Une nouvelle fois, mon frère m'a permis de découvrir un écrivain totalement improbable, et dont je m'étonne même qu'on trouve des traductions en France : un disciple finlandais de Tolstoï. Peu de gens le savent en France, mais la Finlande resta un siècle entier sous domination russe. Pour autant, le géant slave ne laissa qu'une trace assez limitée dans la culture locale, et en trouver une est intéressant. Mais en soi, tomber sur un écrivain finlandais est déjà de base rare.
Ce petit recueil comporte deux types de nouvelles. Les trois premières adoptent le point de vue des animaux. Des souris se racontent de merveilleuses histoires sur de mystérieux ‘'enfants de la lumière et du bonheur'', aux capacités fantastiques et qui doivent mener des vies si heureuses : les hommes... Un chien et un poulain eux en subissent les agissements, ne comprenant pas, ne pouvant comprendre.

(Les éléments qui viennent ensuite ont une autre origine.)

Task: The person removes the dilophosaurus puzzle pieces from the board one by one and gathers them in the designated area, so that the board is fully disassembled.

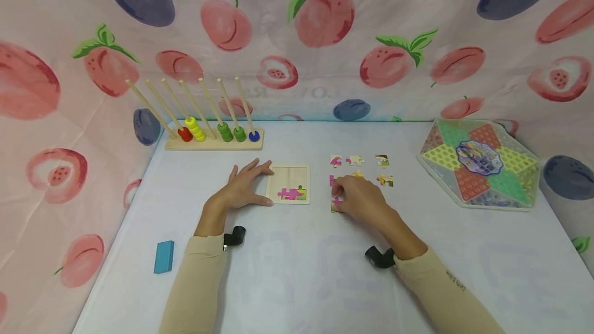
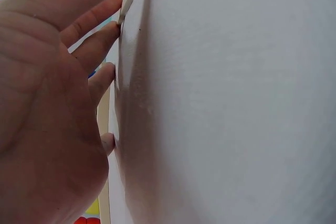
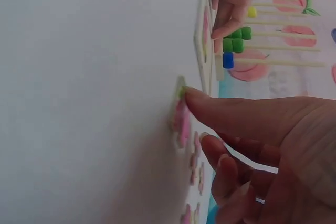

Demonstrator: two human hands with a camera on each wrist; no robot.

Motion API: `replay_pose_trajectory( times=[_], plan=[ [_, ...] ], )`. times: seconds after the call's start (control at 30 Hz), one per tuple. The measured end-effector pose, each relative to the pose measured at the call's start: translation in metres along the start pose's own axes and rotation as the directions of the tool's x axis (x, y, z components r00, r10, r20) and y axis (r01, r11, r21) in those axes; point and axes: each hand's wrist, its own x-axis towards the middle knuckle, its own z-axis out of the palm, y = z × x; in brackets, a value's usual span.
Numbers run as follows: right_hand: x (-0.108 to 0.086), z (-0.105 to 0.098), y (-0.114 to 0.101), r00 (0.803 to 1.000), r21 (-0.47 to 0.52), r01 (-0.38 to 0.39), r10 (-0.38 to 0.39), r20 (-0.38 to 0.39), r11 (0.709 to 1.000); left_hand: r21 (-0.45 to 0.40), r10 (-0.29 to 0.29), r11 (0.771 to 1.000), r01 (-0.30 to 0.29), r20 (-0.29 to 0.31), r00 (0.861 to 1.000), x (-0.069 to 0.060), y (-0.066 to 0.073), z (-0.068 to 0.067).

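Observation:
A square wooden puzzle tray [image 1: 289,174] lies flat on the table, with joined pink and green puzzle pieces [image 1: 292,194] in its lower right part. My left hand [image 1: 244,185] spreads along the tray's left side, its thumb at the near corner and its index fingertip by the far end. Right of the tray, my right hand [image 1: 362,197] is low over loose jigsaw pieces. Its thumb touches a pink and green piece [image 3: 181,119], while the other fingers bend loosely beside it. Further loose pieces [image 1: 355,161] lie behind this hand, some partly hidden by it.
Behind the left hand stands a wooden peg rack [image 1: 213,143] with coloured beads. A blue block [image 1: 164,257] lies at the left. On the right rests a clear hexagonal case [image 1: 480,164]. A fruit-print cloth [image 1: 320,86] hangs behind the table.

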Motion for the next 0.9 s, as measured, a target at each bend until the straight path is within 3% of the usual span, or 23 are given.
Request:
replay_pose_trajectory(
  times=[0.27, 0.5, 0.8, 0.9],
  plan=[
    [0.024, -0.018, -0.006, 0.989, 0.100, 0.134, -0.140, 0.053, 0.986, -0.003, 0.002, 1.000, -0.002, 0.005, 1.000, 0.001, 0.000, 0.000],
    [0.049, -0.016, -0.028, 0.931, 0.202, 0.317, -0.345, 0.121, 0.927, 0.009, -0.010, 1.000, 0.010, 0.010, 1.000, 0.001, 0.000, 0.000],
    [0.068, 0.004, -0.057, 0.881, 0.128, 0.385, -0.405, 0.243, 0.914, 0.010, 0.003, 1.000, -0.003, 0.004, 1.000, 0.001, -0.002, 0.000],
    [0.069, 0.011, -0.058, 0.875, 0.102, 0.400, -0.412, 0.255, 0.911, 0.003, 0.004, 1.000, -0.004, 0.000, 1.000, 0.001, -0.002, 0.000]
  ],
)
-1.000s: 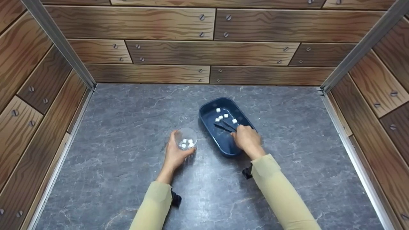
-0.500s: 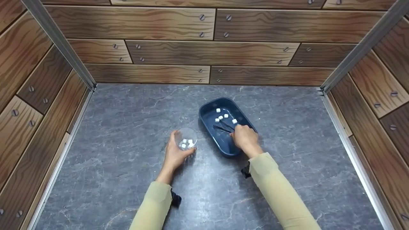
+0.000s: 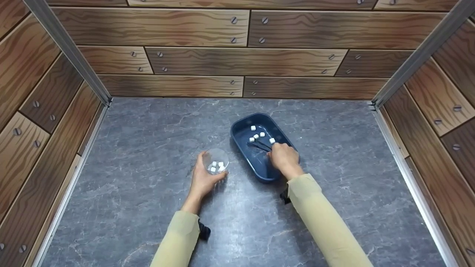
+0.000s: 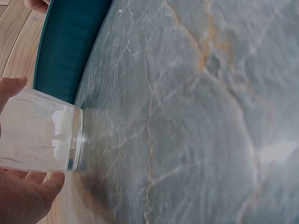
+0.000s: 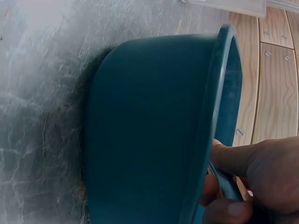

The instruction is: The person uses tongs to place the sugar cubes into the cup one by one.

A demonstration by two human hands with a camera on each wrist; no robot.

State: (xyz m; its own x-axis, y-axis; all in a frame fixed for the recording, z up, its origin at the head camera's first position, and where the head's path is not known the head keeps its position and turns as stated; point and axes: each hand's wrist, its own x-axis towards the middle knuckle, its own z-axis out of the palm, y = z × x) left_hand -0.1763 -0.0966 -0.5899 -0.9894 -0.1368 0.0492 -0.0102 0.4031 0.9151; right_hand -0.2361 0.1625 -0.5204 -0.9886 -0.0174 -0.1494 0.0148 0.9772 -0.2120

Puis elles adoptent le point de vue des humains. de la paysannerie, plus précisément. Nous sommes au tournant du XIXème siècle. La Finlande est alors découpée en gigantesques domaines que se partagent un petit nombre de grands propriétaires terriens. Pour l'essentiel, la terre reste exploitée comme au Moyen-Âge : morcelée en minuscules tenures avec chacune une famille de métayers. Mais la révolution industrielle fait son chemin ; une machine abat deux fois plus de travail que six hommes, réunir les petites parcelles en grandes exploitations permettrait de gagner bien plus d'argent… Et beaucoup de bras deviennent inutiles. La première de ces nouvelles adopte le point de vue d'un propriétaire, qui à cause d'un amour secret abandonne tous ses projets de modernisation. Puis trois autres suivent un même personnage, un petit paysan du nom de Kinturi, qui va subir de plein fouet le choc de la modernisation.
C'est beau, un peu lent, amer. On imagine le pays des lacs et des forêts immenses, la détresse de ceux qui sentent leur monde changer, doivent abandonner la terre où ils ont toujours vécu, parce qu'une machine est là, qui en fait plus qu'eux et mieux, qu'un papier a une valeur et une parole donnée n'en a pas, qu'ils vieillissent et qu'on n'a plus besoin d'eux.